**Task goal**
Without omitting anything, retype the data that follows.

**Information given**
┄┄┄┄┄┄┄┄┄┄

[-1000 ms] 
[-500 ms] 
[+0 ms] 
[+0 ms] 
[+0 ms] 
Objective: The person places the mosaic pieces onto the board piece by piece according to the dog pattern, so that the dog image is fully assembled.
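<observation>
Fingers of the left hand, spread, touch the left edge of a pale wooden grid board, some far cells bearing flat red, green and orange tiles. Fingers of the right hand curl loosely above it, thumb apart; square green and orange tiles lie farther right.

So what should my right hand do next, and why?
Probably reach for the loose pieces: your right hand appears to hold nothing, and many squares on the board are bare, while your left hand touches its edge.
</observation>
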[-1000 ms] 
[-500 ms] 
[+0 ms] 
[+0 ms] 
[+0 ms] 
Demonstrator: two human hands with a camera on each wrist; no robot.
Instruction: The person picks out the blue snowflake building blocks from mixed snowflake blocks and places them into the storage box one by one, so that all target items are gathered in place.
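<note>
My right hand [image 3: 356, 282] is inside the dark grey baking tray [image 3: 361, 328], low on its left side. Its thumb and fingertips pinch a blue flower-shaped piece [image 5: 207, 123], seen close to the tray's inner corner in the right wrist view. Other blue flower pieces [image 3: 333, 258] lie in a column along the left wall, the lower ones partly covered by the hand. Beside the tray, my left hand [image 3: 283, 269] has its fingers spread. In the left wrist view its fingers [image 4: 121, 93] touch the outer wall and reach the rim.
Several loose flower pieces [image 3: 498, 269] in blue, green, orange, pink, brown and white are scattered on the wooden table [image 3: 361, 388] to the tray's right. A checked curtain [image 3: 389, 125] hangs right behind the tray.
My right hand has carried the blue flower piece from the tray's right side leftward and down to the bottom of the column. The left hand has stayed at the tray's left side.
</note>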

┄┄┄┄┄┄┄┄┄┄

**Task solution**
[-1000 ms] 
[-500 ms] 
[+0 ms] 
[+0 ms] 
[+0 ms] 
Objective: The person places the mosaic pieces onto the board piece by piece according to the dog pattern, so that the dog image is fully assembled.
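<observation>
Fingers of the left hand, spread, touch the left edge of a pale wooden grid board, some far cells bearing flat red, green and orange tiles. Fingers of the right hand curl loosely above it, thumb apart; square green and orange tiles lie farther right.

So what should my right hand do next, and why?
Probably reach for the loose pieces: your right hand appears to hold nothing, and many squares on the board are bare, while your left hand touches its edge.
</observation>
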[-1000 ms] 
[-500 ms] 
[+0 ms] 
[+0 ms] 
[+0 ms] 
Demonstrator: two human hands with a camera on each wrist; no robot.
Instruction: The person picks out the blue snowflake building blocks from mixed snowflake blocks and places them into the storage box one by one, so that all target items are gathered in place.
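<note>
My right hand [image 3: 356, 282] is inside the dark grey baking tray [image 3: 361, 328], low on its left side. Its thumb and fingertips pinch a blue flower-shaped piece [image 5: 207, 123], seen close to the tray's inner corner in the right wrist view. Other blue flower pieces [image 3: 333, 258] lie in a column along the left wall, the lower ones partly covered by the hand. Beside the tray, my left hand [image 3: 283, 269] has its fingers spread. In the left wrist view its fingers [image 4: 121, 93] touch the outer wall and reach the rim.
Several loose flower pieces [image 3: 498, 269] in blue, green, orange, pink, brown and white are scattered on the wooden table [image 3: 361, 388] to the tray's right. A checked curtain [image 3: 389, 125] hangs right behind the tray.
My right hand has carried the blue flower piece from the tray's right side leftward and down to the bottom of the column. The left hand has stayed at the tray's left side.
</note>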

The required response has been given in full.